What We're Reading: March 2020
As members of an organization that believes in the power of conversation to promote systemic change, the team here at The Lark often circulates, among ourselves, anecdotes and emails about materials we've read lately that have moved us. In accordance with our commitment to the amplification of necessary voices that reflect the world we live in, this monthly post compiles some of the media we have been tuned in to, to share with our wider community. We know these are only a sampling of all the insightful work out there, so if we missed anything that had an impact on you this month, we encourage you to share in the comments section!
By Howie Echo-Hawk
"...when [Taika Waititi at the Oscars] acknowledged the Tongva, Tataviam and the Chumash, were there even any of them in the room? Were there any on stage? Were there any getting awards that day? Were there any working for the awards ceremony? Were there any on the voting committees for the awards? Probs not. So, who was that land acknowledgement for?"
A meditation on talk without action, and the importance of making space for work by and for the indigenous community.
By Jerald Raymond Pierce
"...the story was inspired by Bobbie Lea Bennett, a disabled transgender woman who drove from San Diego to Washington, D.C., in 1978 to demand that Medicaid pay for gender affirmation surgery. Emily Driver highlights stories like Bennett’s, and other events in the disability rights movement that led up to the signing of the ADA in 1990, including the Denver ADAPT bus protests.
'I’ll be the first to say as a person with a disability, I did not know about any of these events before working on this production,' says Rowe, who is co-directing the POP Tour show with McRae. 'As a person with a disability, I did not know my own history because it is not taught in public schools.'"
A profile on the educational (in more ways than one) tour of new play Emily Driver’s Great Race Through Time and Space, written by two beloved Larkees, A.A. Brenner and Gregg Mozgala!
How Playwright Lauren Yee Took the Khmer Rouge Genocide and Turned It Into the Joyful Cambodian Rock Band
By Diep Tran
"When Yee met Ngo met in 2013, she had already started working on the play, but wasn't happy with the drafts. 'They kept being plays about victims, which was not something I was very excited by,' Yee explains. Meeting Ngo and hearing him tell his family’s stories was the key to unlocking the work: 'The big revelation with Joe was that joy can be a survival strategy. People who go through traumatic things deal with them in a lot of different ways, and it was a different take on what a surviver might look and sound like.'"

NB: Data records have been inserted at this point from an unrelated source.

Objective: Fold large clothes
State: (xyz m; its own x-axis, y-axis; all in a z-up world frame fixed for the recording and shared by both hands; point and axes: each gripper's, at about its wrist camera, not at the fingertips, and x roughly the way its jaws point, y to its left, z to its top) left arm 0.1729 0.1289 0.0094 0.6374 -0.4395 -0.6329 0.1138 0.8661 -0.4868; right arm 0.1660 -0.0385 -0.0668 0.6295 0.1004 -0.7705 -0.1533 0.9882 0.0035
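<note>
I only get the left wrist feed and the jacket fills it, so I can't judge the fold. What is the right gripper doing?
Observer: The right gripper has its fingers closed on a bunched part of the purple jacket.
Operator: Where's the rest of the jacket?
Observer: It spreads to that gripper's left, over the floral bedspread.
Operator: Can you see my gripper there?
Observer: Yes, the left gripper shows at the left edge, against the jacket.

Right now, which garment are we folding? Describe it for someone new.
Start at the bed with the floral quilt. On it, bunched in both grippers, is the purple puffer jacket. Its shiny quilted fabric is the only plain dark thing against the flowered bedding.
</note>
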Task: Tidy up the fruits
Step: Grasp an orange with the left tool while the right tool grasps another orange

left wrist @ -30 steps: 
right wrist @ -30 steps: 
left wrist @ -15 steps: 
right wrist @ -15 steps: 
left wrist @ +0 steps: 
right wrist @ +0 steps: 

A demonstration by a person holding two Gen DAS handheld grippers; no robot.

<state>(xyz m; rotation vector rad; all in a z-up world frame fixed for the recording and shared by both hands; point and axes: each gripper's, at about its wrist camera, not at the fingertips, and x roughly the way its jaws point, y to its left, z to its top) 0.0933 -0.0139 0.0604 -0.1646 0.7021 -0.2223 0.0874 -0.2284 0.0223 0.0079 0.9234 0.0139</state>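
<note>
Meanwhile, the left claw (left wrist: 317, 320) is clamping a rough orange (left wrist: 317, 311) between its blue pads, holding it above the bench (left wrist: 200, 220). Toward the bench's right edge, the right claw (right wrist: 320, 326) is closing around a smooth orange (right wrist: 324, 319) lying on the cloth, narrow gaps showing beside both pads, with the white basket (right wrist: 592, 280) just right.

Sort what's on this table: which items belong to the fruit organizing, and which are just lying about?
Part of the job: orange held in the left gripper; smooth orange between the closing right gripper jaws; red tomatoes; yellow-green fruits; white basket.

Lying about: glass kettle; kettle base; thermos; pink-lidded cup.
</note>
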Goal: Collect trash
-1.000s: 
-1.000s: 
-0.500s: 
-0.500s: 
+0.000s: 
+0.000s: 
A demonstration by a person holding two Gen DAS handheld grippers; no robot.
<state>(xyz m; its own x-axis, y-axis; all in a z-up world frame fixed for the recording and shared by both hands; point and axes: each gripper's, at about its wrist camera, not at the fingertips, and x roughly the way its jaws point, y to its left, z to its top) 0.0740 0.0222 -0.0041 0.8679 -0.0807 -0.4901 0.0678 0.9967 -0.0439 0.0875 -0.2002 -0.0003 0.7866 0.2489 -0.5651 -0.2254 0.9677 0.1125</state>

How the lead actor in Cambodian Rock Band and his family's experiences influenced Lauren Yee's writing of Cambodian Rock Band (An LDP! (Lark-Developed Play)).
By Will Wilhelm
"In order to move from the space we’ve been assigned to the space it feels authentic to fill in our personal lives, we have had to (often painfully) detach and disassemble the entire imposing system and then put ourselves back together piece by piece in our own custom manner. Whether the end goal is to occupy another societally constructed identity or not, this work results in the formation of a being who is completely and uniquely their own: undefinable and limitless. This process of evaluation and deep mental exertion makes actors in the trans* community particularly skilled at performing gender. It’s something we produce with intentionality. So why is it so rare to see trans* actors on our nation’s large stages?"
A challenge to the notion that inclusion of trans actors in otherwise cis stories must necessitate some sort of justification, explanation, or commentary on the choice.
By Donny Repsher
"Our institutions carry a scorecard, and diversity is the game we are either winning or losing. When arts organizations proclaim to be “increasing diversity,” what they fail to see, however, is just how haphazardly non-white artists and administrators are being thrust into fundamentally white cultural spaces. We are onboarding new employees into uninterrogated white cultural norms, and it is keeping our white institutions white."
Why we can't stop at "inclusion."
By Andrew Phillips
"The expression “when the time hits you” is used in reference to inmates with long sentences. It’s the moment when long-term incarceration forces an inmate to assess the gravity of his situation... They walk a certain way – boldly. Talk a certain way – freely. The look in their eyes can be best defined by their status – convicted. Most of these people have accepted their realities, to some degree. The prison population does not intimidate them in any way. Rather they are the prison."
Incarcerated playwright Andrew Phillips, a writer with Voices Inside, tells the story of the time his perspective was changed by a guard's comment.